By Johanna Isaacson
I was recently asked an impossible-to-answer question: what five films would you recommend to a social-justice minded person as an introduction to horror? Luckily, my friend who was planning to interview me for their podcast allowed me to push the number up to the more reasonable but still absurd number of ten. I took a stab at the daunting project and here are the chronologically ordered results. I found that selecting films for their political clarity narrowed things down a bit, so I wouldn’t say that these are the most interesting horror films out there on all counts, but they are great examples of the genre’s mode of overt political engagement. At the same time, they’re all also quite good by any measure!

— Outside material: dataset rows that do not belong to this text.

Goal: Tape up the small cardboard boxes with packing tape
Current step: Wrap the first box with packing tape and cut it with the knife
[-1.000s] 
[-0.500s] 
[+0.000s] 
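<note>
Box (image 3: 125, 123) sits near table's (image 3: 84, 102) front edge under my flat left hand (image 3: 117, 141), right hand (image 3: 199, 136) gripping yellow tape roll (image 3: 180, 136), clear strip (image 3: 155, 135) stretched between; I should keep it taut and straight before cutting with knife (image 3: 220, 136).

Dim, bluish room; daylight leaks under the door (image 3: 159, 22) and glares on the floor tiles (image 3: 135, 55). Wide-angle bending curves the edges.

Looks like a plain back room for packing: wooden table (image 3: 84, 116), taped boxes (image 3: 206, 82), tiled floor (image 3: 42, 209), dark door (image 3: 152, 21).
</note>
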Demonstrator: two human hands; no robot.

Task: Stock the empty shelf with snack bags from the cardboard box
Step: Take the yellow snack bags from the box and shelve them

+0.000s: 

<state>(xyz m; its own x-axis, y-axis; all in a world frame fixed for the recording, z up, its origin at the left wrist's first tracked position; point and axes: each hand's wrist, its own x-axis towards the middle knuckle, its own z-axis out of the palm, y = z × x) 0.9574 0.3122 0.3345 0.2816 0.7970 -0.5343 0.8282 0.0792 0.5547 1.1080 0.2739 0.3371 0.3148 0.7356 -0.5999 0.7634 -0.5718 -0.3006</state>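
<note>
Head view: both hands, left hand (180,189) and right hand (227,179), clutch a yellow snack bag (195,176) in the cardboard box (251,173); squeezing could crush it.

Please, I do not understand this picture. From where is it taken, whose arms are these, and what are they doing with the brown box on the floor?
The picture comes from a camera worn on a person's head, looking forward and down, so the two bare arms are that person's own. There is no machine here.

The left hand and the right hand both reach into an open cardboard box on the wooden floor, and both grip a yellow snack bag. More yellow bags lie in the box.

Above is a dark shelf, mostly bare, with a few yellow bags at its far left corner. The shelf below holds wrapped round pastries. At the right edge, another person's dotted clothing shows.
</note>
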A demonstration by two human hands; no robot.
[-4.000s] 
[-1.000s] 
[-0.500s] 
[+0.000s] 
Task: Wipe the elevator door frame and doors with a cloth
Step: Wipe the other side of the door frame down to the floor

1. Cat People (Jacques Tourneur 1942)
The film opens with the protagonist, Irena, sketching a caged black panther at a zoo. A nearby all-American engineer, Ollie, becomes fascinated by Irena and the two begin an intimate acquaintance. Although she seeks a relationship with her tall, blond beau, Irena is haunted by a curse that has followed her from her small town in Serbia to her new life in the US. A history of slavery and oppression had turned her hometown’s inhabitants to witchcraft and devil worship, and those who escaped execution continued their demonic practices in secret, possibly living as cat-human hybrids. Possessed by the past, Irena carries a portentous energy wherever she goes and is incapable of heteronormative sex and romance. Instead, she becomes a queer, animalistic shadow that darkens the otherwise sunny lives and dispositions of Ollie and Alice, the cheerful woman who is his more suitable mate. When Irena is unable to emerge from her shadowy, queer, “foreign,” shroud, a psychiatrist attempts to first pathologize her fears and then “cure” her through rape. This overt attack clarifies that all the other attempts to wrench Irena into normality are rooted in American obliviousness, violence, and entitlement rather than empathy. With noirish style, Cat People creates a sympathetic monster who might repel some, but for the radical viewer she claws away at myths that serve to mask oppression and repression. By the end of the film, we must acknowledge that the American Dream is only gained through sacrificing those who are forced to lurk in darkness.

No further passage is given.